Не в силах удержаться, она подняла взгляд. Но худой и грязный школьник пошел дальше, громко волоча свои дырявые кеды. Она лишь мельком увидела его профиль и щеку, покрытую шрамами от угрей.
Его лицо…
Что это, морщины? Проседь в отросшей щетине? Школьнику, похоже, было за тридцать. А может, это какой-нибудь извращенец прикидывается старшеклассником?
Масако скривилась.
Ладонь, сжимающая что-то крохотное, горела. Что за гадость он сунул ей в руку? Она медленно, со страхом разжала пальцы, чтобы рассмотреть сомнительный подарок.
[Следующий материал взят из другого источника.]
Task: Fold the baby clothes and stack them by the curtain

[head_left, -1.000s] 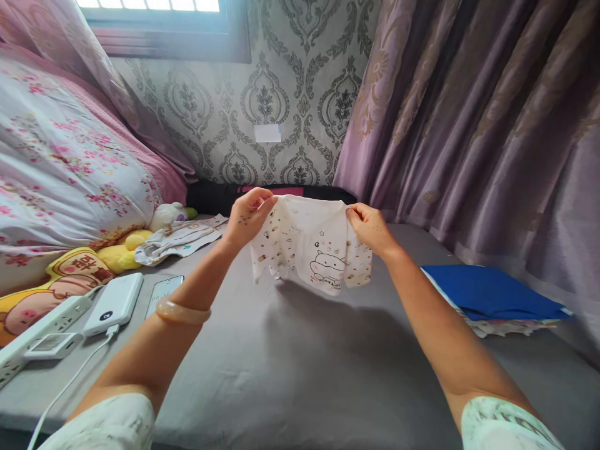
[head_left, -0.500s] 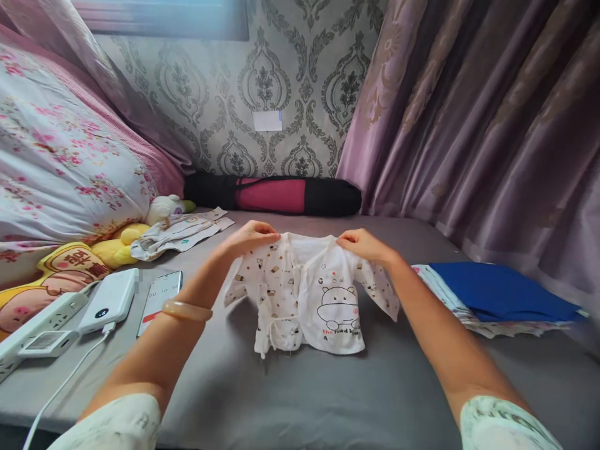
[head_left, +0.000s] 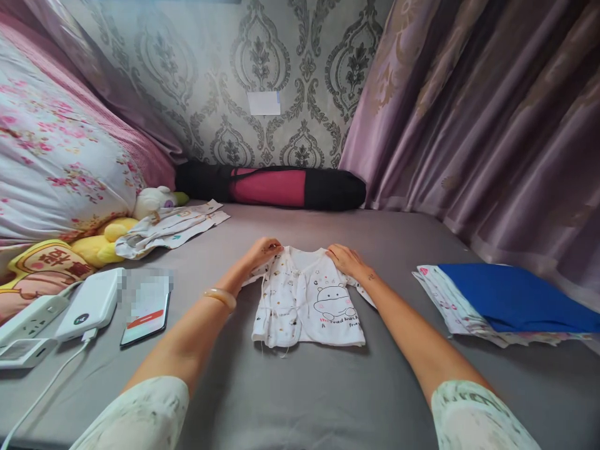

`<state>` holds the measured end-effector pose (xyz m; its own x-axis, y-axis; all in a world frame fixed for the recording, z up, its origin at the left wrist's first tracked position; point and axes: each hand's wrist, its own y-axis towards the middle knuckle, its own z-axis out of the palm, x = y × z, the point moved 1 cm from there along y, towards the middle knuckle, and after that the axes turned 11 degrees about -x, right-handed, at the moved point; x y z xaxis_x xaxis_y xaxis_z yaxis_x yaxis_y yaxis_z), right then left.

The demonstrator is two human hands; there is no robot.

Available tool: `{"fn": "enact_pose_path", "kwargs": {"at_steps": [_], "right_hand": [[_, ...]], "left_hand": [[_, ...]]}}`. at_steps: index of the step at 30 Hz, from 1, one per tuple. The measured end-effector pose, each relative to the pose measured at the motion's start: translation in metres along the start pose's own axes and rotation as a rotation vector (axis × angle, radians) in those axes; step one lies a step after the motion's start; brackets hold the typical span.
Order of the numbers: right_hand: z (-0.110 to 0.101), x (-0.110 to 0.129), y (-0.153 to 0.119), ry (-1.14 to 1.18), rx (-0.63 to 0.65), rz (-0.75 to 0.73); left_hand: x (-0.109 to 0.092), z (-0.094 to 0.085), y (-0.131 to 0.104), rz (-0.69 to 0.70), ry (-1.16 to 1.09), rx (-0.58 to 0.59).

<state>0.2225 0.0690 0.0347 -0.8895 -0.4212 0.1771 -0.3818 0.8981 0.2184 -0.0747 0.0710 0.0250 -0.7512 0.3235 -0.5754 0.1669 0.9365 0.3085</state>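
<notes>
A small white baby shirt [head_left: 304,306] lies front up on the grey bed sheet, its collar away from me. Its left half has a small scattered print with thin ties; its right half carries a hippo drawing and lettering. My left hand [head_left: 266,251] pinches the shirt's left shoulder, fingers closed on the cloth. At the other shoulder my right hand [head_left: 347,259] is closed on the fabric near the collar. Both sleeves are partly hidden behind my hands and forearms.
To the right lies a stack of folded clothes [head_left: 450,306] topped by a blue cloth [head_left: 510,297]. On the left are a phone [head_left: 147,315], a power bank [head_left: 91,306], a power strip [head_left: 35,319], plush toys [head_left: 100,240] and printed baby clothing [head_left: 173,228]. A black-and-pink rolled bag [head_left: 269,186] rests against the wall.
My hands have lowered the shirt from a raised, hanging position until it lies flatter on the sheet. Both hands still hold the shoulders. The view has tilted slightly downward.
</notes>
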Motion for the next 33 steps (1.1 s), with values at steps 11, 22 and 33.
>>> {"fn": "enact_pose_path", "kwargs": {"at_steps": [11,22,33], "right_hand": [[0.01,-0.011,0.033,-0.098,0.047,0.003],[0.01,-0.027,0.069,-0.145,0.044,0.055],[0.023,-0.022,0.084,0.05,-0.001,0.164]], "left_hand": [[0.021,0.001,0.04,0.028,0.052,0.026],[0.026,0.015,0.08,-0.027,0.195,-0.042],[0.019,0.028,0.079,-0.147,0.228,-0.042]]}}
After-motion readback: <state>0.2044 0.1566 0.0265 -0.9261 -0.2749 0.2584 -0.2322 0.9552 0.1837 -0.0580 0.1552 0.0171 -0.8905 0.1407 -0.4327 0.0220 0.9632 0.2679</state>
На грязной ладони лежало семечко. Бледно-желтое, коническое. Она точно уже видела такое раньше, но не могла припомнить где. Странно! Оно напоминало маленький зуб. Что этому уроду было нужно?
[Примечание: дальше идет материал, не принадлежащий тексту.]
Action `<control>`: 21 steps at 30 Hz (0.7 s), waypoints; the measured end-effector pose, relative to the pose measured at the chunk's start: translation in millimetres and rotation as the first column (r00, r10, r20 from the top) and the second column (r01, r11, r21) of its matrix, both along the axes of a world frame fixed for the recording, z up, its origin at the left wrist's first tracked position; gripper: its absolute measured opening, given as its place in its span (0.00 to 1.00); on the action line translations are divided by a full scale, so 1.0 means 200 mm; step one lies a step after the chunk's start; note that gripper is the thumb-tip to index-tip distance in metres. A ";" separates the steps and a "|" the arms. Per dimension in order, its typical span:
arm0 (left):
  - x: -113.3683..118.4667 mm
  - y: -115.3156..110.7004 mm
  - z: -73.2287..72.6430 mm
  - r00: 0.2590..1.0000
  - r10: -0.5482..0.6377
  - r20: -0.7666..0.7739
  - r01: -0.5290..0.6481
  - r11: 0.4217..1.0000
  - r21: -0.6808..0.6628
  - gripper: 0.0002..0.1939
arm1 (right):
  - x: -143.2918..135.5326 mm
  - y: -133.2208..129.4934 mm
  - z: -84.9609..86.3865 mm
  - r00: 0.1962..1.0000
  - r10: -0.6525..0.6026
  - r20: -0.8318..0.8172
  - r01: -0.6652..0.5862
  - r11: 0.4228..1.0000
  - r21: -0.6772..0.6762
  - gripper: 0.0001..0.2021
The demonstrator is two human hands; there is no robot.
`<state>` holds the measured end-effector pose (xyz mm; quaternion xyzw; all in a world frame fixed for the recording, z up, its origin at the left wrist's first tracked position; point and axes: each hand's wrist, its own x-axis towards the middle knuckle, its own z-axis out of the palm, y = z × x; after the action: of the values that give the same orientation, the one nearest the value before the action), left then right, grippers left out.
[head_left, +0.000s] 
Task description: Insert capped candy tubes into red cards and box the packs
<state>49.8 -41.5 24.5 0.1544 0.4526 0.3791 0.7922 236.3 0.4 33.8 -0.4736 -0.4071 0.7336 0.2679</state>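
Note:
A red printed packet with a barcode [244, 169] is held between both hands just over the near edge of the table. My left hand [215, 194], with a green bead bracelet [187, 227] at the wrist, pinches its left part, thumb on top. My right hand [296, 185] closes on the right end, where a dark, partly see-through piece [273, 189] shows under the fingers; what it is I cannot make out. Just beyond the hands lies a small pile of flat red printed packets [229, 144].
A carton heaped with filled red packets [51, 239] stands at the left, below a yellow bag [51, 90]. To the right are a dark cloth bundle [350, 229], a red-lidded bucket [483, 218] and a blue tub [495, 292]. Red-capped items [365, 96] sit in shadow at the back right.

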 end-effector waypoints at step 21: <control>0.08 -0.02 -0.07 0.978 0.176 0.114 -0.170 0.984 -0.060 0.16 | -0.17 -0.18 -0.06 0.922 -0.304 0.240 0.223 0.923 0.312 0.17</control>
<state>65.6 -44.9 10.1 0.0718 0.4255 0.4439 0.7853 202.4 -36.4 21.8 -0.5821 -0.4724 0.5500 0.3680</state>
Она вскинула голову, обратив сердитый взгляд на ушедшего. Но его нигде не было видно.
Плечи Масако покрылись мурашками от холодного сквозняка, волосы на затылке встали дыбом.
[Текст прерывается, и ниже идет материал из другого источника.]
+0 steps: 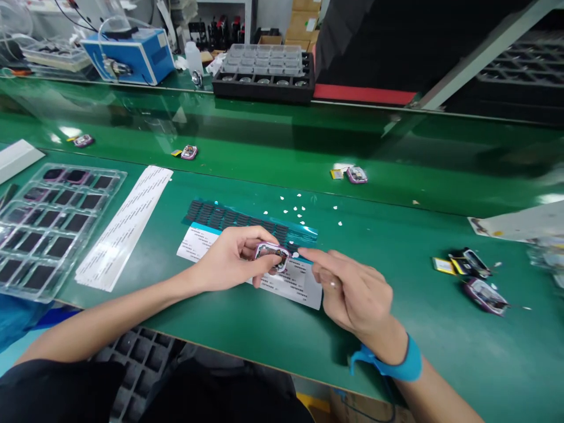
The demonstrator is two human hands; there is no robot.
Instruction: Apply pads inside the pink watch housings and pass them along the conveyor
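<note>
My left hand [240,258] grips a small purple-rimmed device [272,257] with its inside facing up, thumb laid across it. Just to its right, my right hand [352,288] points its index finger at a small white piece [295,255] by the device's edge; the other fingers are curled in. Whether the fingertip carries the white piece is too small to tell. Beneath the hands lie a white printed label sheet [304,285] and a teal strip with rows of black pads [220,216].
Small white bits [296,209] are scattered beyond the hands. A clear tray [57,217] and white strips [126,226] lie left. Opened devices [485,295] rest at right; more devices [356,174] sit on the green belt [264,158] behind.
</note>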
Что-то шмыгнуло по полу мимо ног. Масако обернулась как раз вовремя, чтобы увидеть, как длинный голый крысиный хвост исчез за холодильником с мороженым.
Она встряхнула головой. Чепуха какая-то. Что это значит? Как он мог исчезнуть? Он ведь ростом был не меньше 185 сантиметров! Черного входа в магазине «Лоусон» не было: выйти можно было только через входную дверь.
Неужели?..
Зажав крохотный странный подарок в руке, Масако присела на корточки и осторожно заглянула за холодильник. Там было темно и пыльно. Что это, дырка в стене?
– Кора! Кора! – Чья-то нога грубо пнула ее в правое бедро. – Не смей у меня тут блевать. Пошла вон! А ну выметайся отсюда, уродина!
Испуганная Масако, чуть не упав, вытянула руки, и семечко выпало на грязный пол. Она судорожно зашарила вокруг, нащупывая его.
– Эй, ты! – воскликнул продавец. – Ты что-то украла? А ну отдай, а то полицию вызову!
Масако быстро сунула семечко в рот.
Она сжала зубы так, что грязь с пола противно хрустнула во рту, а потом по языку разлился сладковатый ореховый вкус.
Кедровый орешек.
Рассерженный продавец попытался схватить ее за шиворот, но она не почувствовала его прикосновения.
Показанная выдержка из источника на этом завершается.